* _WORK REQUEST_:
Every word of the data below has to be copied faithfully.

▼▼▼

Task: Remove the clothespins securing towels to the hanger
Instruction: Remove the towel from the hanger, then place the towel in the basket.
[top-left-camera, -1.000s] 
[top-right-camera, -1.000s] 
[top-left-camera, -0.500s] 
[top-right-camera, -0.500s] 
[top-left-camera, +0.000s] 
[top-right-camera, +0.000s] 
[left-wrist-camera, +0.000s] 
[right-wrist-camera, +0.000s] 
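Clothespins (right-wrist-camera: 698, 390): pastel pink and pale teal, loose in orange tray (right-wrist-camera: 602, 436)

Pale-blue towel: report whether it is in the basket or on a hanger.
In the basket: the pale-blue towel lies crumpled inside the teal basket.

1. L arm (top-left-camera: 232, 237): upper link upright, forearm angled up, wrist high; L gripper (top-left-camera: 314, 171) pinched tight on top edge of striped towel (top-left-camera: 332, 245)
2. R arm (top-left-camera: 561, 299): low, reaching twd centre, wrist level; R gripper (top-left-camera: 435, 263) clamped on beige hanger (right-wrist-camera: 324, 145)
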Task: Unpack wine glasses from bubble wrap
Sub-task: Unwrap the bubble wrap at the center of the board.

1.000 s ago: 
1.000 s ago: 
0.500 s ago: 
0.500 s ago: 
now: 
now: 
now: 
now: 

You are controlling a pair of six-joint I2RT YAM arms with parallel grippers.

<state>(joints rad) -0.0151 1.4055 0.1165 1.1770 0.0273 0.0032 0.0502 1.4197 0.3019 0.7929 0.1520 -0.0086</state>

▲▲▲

* _FINAL ANSWER_:
Task: Remove the clothespins securing towels to the hanger
Instruction: Remove the towel from the hanger, then place the towel in the basket.
[top-left-camera, -1.000s] 
[top-right-camera, -1.000s] 
[top-left-camera, -0.500s] 
[top-right-camera, -0.500s] 
[top-left-camera, +0.000s] 
[top-right-camera, +0.000s] 
[left-wrist-camera, +0.000s] 
[right-wrist-camera, +0.000s] 
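Clothespins (right-wrist-camera: 698, 390): pastel pink and pale teal, loose in orange tray (right-wrist-camera: 602, 436)

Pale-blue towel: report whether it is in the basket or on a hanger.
In the basket: the pale-blue towel lies crumpled inside the teal basket.

1. L arm (top-left-camera: 232, 237): upper link upright, forearm angled up, wrist high; L gripper (top-left-camera: 314, 171) pinched tight on top edge of striped towel (top-left-camera: 332, 245)
2. R arm (top-left-camera: 561, 299): low, reaching twd centre, wrist level; R gripper (top-left-camera: 435, 263) clamped on beige hanger (right-wrist-camera: 324, 145)
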Task: Unpack wine glasses from bubble wrap
Sub-task: Unwrap the bubble wrap at the center of the board.

1.000 s ago: 
1.000 s ago: 
0.500 s ago: 
0.500 s ago: 
now: 
now: 
now: 
now: 

You are controlling a pair of six-joint I2RT YAM arms with parallel grippers.

<state>(joints rad) -0.0151 1.4055 0.1165 1.1770 0.0273 0.0032 0.0502 1.4197 0.3019 0.7929 0.1520 -0.0086</state>

A complete answer has now been given to the exercise.